Bowling alleys contain long and narrow synthetic or wooden lanes. The number of lanes inside a bowling alley is variable. The Inazawa Grand Bowl in Japan is the largest bowling alley in the world, with 116 lanes.

Human pinsetters were used at bowling alleys to set up the pins, but modern ten-pin bowling alleys have automatic mechanical or string pinsetters.

In 2023, the USBC certified string pinsetters (SPs) without any score adjustment compared to mechanical freefall pinsetters (FFPs), while acknowledging that bowlers have slightly lower averages when using SPs. String pinsetters are less expensive and easier to maintain, motivating bowling centers to phase them in.

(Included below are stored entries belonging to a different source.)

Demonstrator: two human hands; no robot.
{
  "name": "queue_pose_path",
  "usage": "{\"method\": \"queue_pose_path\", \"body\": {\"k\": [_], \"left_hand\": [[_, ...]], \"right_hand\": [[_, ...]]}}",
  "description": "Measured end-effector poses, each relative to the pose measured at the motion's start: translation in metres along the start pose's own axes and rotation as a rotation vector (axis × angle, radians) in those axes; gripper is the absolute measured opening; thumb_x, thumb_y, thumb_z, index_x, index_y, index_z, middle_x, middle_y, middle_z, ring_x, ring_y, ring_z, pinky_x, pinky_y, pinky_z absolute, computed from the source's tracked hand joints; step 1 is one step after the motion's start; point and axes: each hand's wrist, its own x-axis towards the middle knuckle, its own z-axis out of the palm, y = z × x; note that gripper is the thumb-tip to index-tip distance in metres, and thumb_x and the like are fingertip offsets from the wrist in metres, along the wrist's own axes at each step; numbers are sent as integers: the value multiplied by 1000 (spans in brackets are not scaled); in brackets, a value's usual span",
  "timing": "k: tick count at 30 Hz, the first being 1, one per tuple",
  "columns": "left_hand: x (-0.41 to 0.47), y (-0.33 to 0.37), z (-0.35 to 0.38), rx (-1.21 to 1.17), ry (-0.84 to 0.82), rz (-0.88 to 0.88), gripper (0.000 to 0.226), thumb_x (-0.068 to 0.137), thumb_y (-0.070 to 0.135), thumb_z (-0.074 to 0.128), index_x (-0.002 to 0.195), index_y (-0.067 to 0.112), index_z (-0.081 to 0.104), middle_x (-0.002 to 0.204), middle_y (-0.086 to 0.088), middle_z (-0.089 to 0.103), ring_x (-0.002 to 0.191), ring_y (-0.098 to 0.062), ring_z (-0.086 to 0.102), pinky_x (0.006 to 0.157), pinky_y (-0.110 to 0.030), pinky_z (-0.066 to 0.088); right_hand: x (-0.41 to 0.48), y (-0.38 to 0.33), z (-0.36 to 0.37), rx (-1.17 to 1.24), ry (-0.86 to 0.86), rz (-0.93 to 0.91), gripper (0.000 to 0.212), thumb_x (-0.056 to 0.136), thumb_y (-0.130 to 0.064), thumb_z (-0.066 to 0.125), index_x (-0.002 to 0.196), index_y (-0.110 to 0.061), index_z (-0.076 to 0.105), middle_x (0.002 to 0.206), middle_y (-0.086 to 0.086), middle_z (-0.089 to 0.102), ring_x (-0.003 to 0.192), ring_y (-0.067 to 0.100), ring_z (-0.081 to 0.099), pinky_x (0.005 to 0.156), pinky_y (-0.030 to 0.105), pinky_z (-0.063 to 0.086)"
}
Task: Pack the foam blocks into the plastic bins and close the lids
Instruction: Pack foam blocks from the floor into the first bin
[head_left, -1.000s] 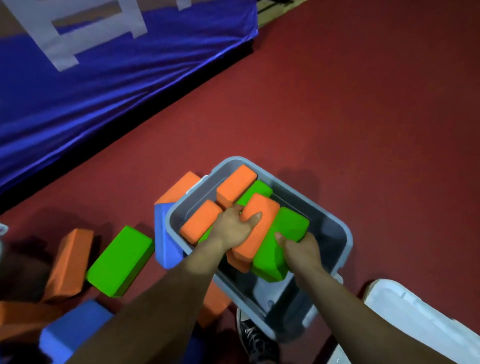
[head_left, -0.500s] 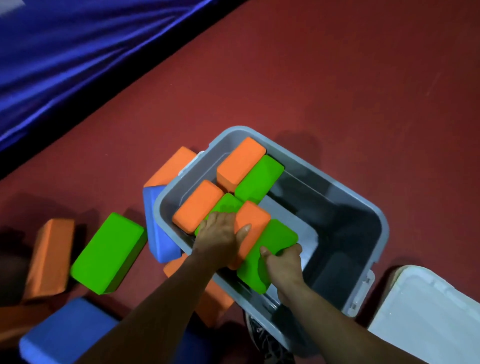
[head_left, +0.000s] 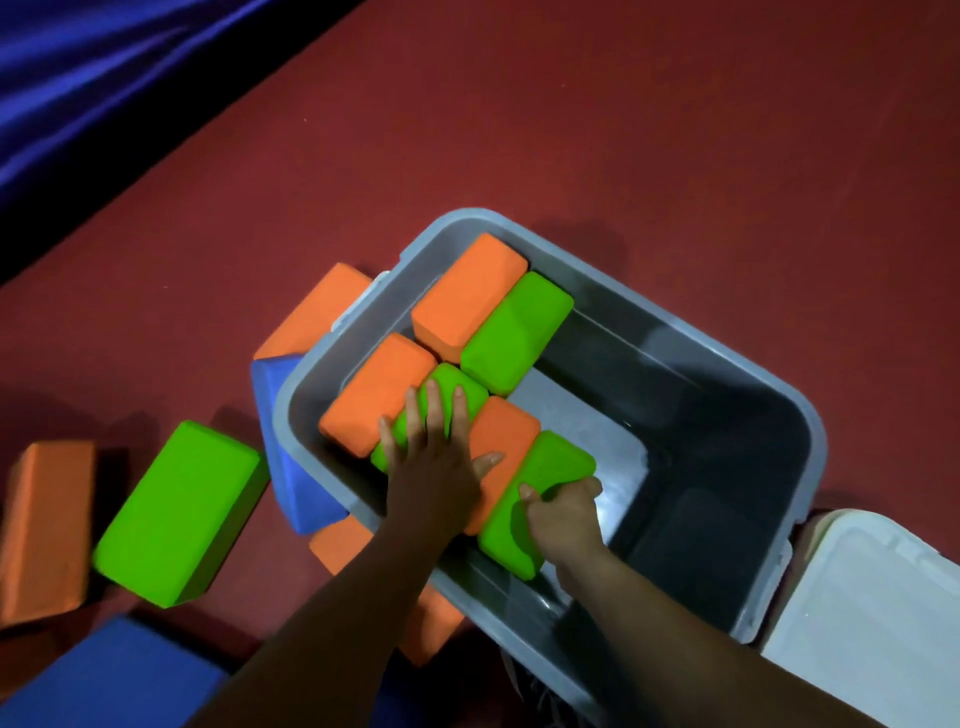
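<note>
Right hand curls its fingers round the near end of a green block and grips it, at the near edge of the gray bin. Left hand lies flat with fingers spread on a second green block, its thumb over the orange block between the two.

Six blocks sit in the bin, three green and three orange, all in its left half. The other three are a left orange block, a far orange block and a far green block. The right half shows bare bin bottom up to the right wall.

On the red floor left of the bin lie one loose green block, two blue blocks and at least three loose orange blocks. One white lid lies just right of the bin. Blue fabric borders the far left.
</note>
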Motion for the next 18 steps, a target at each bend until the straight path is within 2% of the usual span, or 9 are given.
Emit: {"method": "queue_pose_path", "body": {"k": [3,6,7,9,11,13,14,16,18], "left_hand": [[-5,4,-13,-12,-4,-15,84,82,68,43,140,9,56,148,-23,47,137,-45,44,102,-72,33],[-14,14,-32,-45,33,-64,86,66,61,78,133,8,63,140,-24,55,130,-44,52,100,-69,38],[-17,16,-40,-51,45,-74,86,66,59,79,133,8,62,139,-23,56,129,-44,53,100,-68,39],[-28,18,-53,-68,70,-63,80,73,59,69,135,8,60,140,-21,56,130,-41,53,102,-65,40],[-35,14,-65,-114,102,-37,74,81,56,52,137,8,58,143,-19,54,133,-40,50,104,-63,38],[-34,10,-76,-151,147,21,71,85,47,43,143,7,52,150,-17,46,138,-41,43,110,-60,32],[-29,9,-81,-147,144,56,71,87,43,40,149,8,43,157,-15,36,144,-40,34,115,-57,25],[-9,7,-88,-119,116,126,73,94,37,38,159,14,14,167,-7,3,154,-33,2,122,-50,4],[17,7,-94,-124,85,174,79,97,36,42,160,19,-2,166,-2,-13,153,-28,-14,123,-45,-6]], "right_hand": [[-9,-5,-13,-87,-119,67,76,88,-42,71,131,5,30,123,13,61,104,28,59,78,32,51],[-20,-17,-37,-216,-176,52,115,76,-70,68,140,16,26,120,10,63,116,28,59,83,25,44],[-21,-25,-45,-245,-146,19,114,76,-71,66,138,18,28,116,12,63,119,29,59,82,25,41],[-26,-43,-59,-273,-61,-65,95,84,-62,65,132,14,35,124,19,62,122,32,57,85,30,42],[-31,-58,-66,-239,-3,-159,86,90,-53,63,140,11,33,140,24,52,132,35,49,99,35,42],[-33,-72,-66,-209,13,-275,80,96,-43,59,151,5,27,153,22,39,142,33,38,110,36,34],[-32,-78,-62,-203,15,-327,74,98,-39,57,152,2,27,156,20,36,144,31,34,113,35,30],[-24,-88,-52,-188,13,-400,65,101,-34,53,153,-3,30,158,17,34,147,29,30,116,34,26],[-14,-100,-44,-210,-10,-441,61,103,-33,47,156,-8,27,162,15,26,150,26,22,117,34,23]]}}
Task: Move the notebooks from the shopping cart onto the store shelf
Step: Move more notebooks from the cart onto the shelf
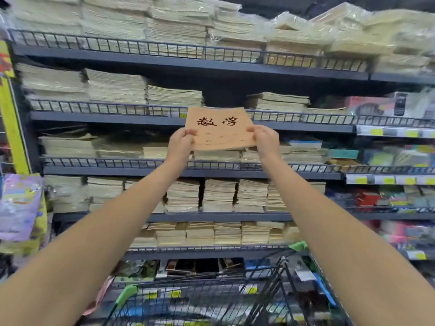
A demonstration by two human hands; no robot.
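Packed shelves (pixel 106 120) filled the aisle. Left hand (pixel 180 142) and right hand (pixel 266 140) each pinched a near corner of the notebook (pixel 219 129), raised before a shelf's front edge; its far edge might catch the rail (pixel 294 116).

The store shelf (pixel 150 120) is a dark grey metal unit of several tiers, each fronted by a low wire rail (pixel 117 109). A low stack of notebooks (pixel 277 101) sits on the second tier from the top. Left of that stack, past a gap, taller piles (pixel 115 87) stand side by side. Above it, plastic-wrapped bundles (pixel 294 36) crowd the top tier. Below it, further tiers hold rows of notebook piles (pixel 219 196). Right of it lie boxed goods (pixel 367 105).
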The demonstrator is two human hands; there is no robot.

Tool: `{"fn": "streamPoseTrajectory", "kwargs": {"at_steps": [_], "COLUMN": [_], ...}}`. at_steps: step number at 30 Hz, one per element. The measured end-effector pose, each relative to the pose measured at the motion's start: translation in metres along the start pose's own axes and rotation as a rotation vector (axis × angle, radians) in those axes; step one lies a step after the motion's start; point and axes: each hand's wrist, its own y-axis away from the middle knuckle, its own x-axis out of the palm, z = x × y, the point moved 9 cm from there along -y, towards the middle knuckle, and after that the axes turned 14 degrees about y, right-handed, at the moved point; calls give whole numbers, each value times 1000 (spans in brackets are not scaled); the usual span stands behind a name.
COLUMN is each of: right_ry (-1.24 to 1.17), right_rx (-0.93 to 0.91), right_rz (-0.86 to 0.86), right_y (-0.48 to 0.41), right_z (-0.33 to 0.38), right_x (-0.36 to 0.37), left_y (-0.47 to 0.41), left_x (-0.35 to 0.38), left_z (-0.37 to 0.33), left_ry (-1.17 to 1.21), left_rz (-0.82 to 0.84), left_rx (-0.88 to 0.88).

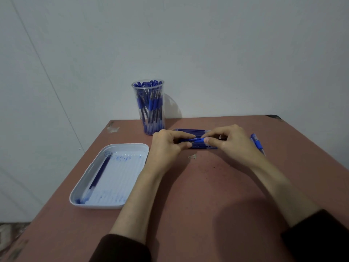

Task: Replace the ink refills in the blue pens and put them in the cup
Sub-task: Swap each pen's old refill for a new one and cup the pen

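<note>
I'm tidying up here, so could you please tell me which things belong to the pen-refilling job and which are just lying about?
For the job: blue pen gripped by left hand and right hand; pile of refills beneath; cup of pens; second pen at right; white tray holding one refill.
Lying about: pale scraps on the table.

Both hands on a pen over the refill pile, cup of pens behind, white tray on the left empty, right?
No. The head view shows the tray holds one refill along its left side. Otherwise correct: left hand and right hand pinch a pen over the refill pile, cup behind.
</note>
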Motion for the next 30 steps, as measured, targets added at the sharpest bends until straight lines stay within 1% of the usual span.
{"fn": "streamPoseTrajectory", "kwargs": {"at_steps": [3,6,7,10,12,14,16,17,19,21,24,30], "right_ry": [-53,-175,-236,-377,-434,-423,-355,-349,-346,-309,-211,-148], "right_rx": [0,17,20,-12,-33,-41,-35,-30,-41,-64,-69,-70], "right_rz": [3,-12,-6,14,22,-12,-48,-49,-37,-20,22,60], "right_y": [-1,-3,-3,-3,-2,-3,-5,-5,-6,-5,-5,-6], "right_z": [0,-4,-3,5,12,12,8,9,10,11,8,6], "right_x": [2,4,6,13,16,16,16,16,20,25,37,42], "left_y": [0,-2,-2,2,6,7,2,-3,-14,-30,-65,-104], "left_x": [0,-2,-2,-2,-7,-26,-62,-84,-125,-149,-156,-132], "left_z": [-2,-6,-7,-11,-10,-13,-28,-41,-77,-111,-127,-93], "left_ry": [-14,6,41,248,371,502,550,526,385,191,-17,-204], "left_rz": [5,-24,-37,-75,-158,-293,-448,-516,-610,-627,-566,-381], "left_rx": [11,20,29,25,4,3,82,145,300,408,397,286]}}
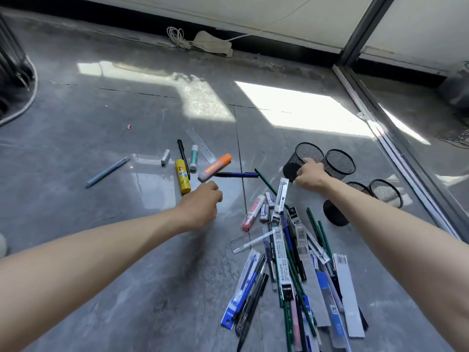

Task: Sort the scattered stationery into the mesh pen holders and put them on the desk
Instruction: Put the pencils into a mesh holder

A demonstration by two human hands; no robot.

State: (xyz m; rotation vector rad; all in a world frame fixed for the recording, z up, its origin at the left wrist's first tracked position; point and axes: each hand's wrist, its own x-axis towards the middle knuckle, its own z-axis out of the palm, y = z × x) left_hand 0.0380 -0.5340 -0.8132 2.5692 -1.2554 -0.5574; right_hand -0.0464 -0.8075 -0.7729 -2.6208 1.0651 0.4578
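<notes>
Several black mesh pen holders lie tipped on the grey floor at the right. My right hand (308,175) grips the nearest one (303,158) by its rim, with a second holder (340,162) right behind it. Two more holders (385,193) lie further right, partly hidden by my right forearm. My left hand (203,201) hovers with loosely curled fingers, holding nothing, just below an orange highlighter (215,166) and a dark blue pen (236,174). A yellow glue stick (182,177) lies to its left. A heap of pens, refills and rulers (291,270) fills the lower right.
A steel ruler (201,146), a white glue stick (194,157), a black pen (183,154), an eraser (165,157) and a grey pen (107,172) lie scattered further out. A pink correction tape (252,212) sits beside small erasers. A glass partition rail (396,148) runs along the right.
</notes>
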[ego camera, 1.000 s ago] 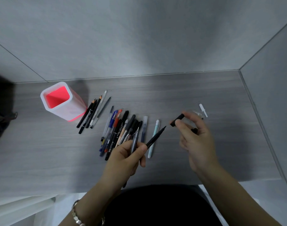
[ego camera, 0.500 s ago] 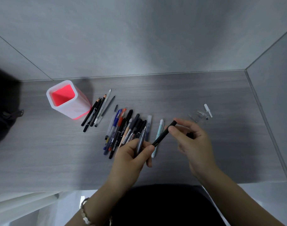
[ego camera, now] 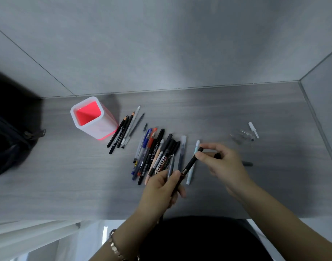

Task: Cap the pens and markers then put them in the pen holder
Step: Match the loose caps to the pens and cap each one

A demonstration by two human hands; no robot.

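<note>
Cap (ego camera: pixel 199 150) now seated on one black pen (ego camera: pixel 187 167), left hand (ego camera: pixel 161 189) gripping barrel, right hand (ego camera: pixel 223 164) pinching cap (one pen holder (ego camera: pixel 74 117))

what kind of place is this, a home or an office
Likely a desk tucked into a corner; home or office I cannot tell. Signs: its grey wood-grain top meeting plain walls on two sides, a pen holder, loose pens and a dark bag.
</note>
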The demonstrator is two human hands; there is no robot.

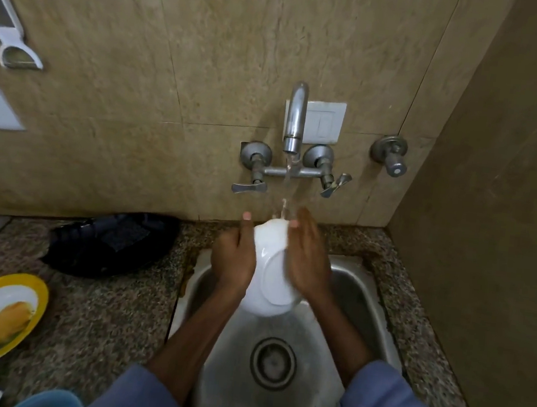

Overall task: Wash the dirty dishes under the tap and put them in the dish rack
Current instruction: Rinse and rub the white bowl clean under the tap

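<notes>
The table (pixel 99 318) carries a black rack (pixel 114 243) just beside the sink (pixel 368 280), likely so washed dishes can be set down at once. The bowl (pixel 273 270) is held tilted over the sink, rim under the tap (pixel 295 120), so water runs off. The left grip (pixel 235 256) is clamped on its rim. The right grip (pixel 307 260) is laid flat, fingers straight, against its underside, apparently for rubbing.
</notes>
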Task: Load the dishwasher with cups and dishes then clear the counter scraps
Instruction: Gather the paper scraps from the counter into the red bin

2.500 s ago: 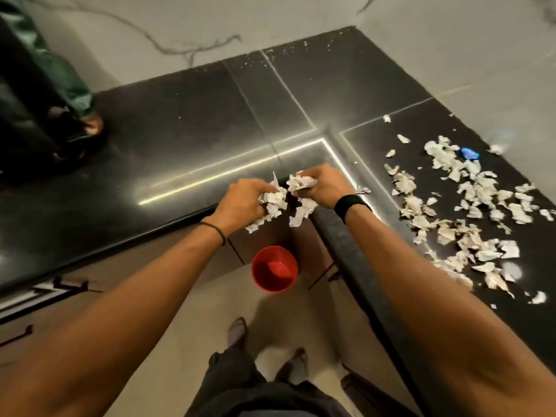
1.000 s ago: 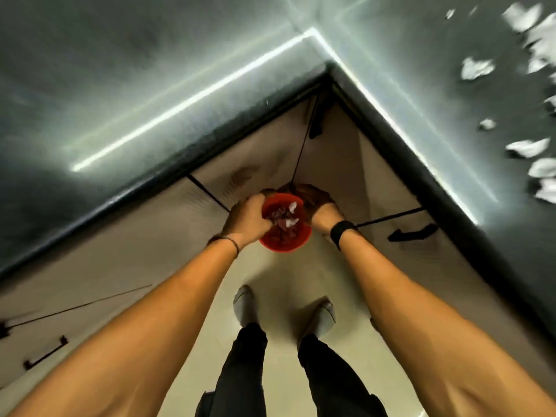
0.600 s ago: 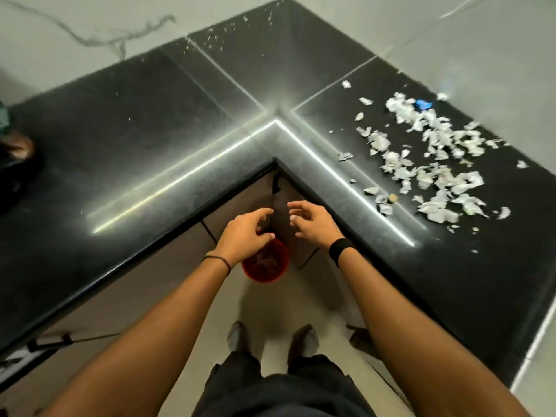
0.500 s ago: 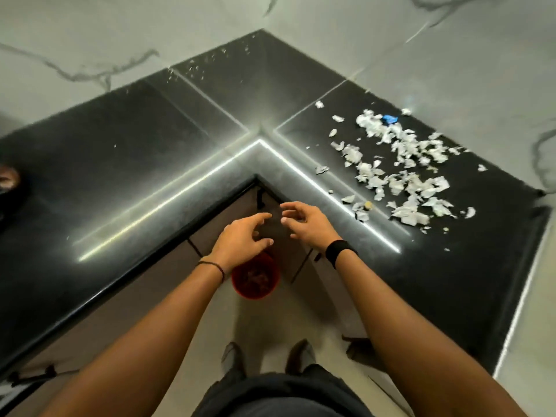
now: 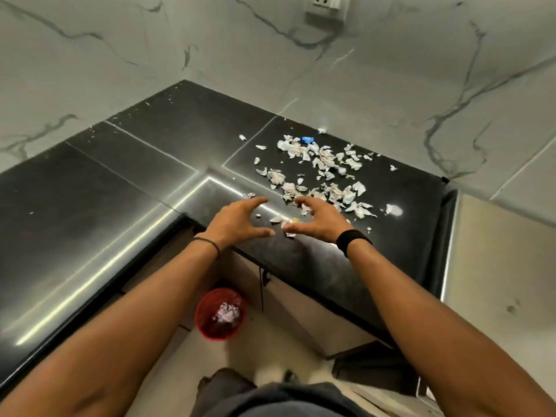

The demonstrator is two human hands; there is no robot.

Each lane has an overhead monitor/television screen to display bowling scores and a seating area and tables for dining and socializing.

With a decades-long decline in league participation, modern bowling alleys usually offer other games (often billiard tables, darts and arcade games) and may serve food or beverages, usually via vending machines or an integrated bar or restaurant. Pro shops and party rooms are common.

== Effect of lane characteristics on the game ==

This true-scale diagram shows how a bowling lane has an approach, a foul line, target arrows, downlane markers, and a pin deck. Due to the optical illusion called foreshortening, the lane is more elongated than most people imagine—more than 17 times as long as it is wide.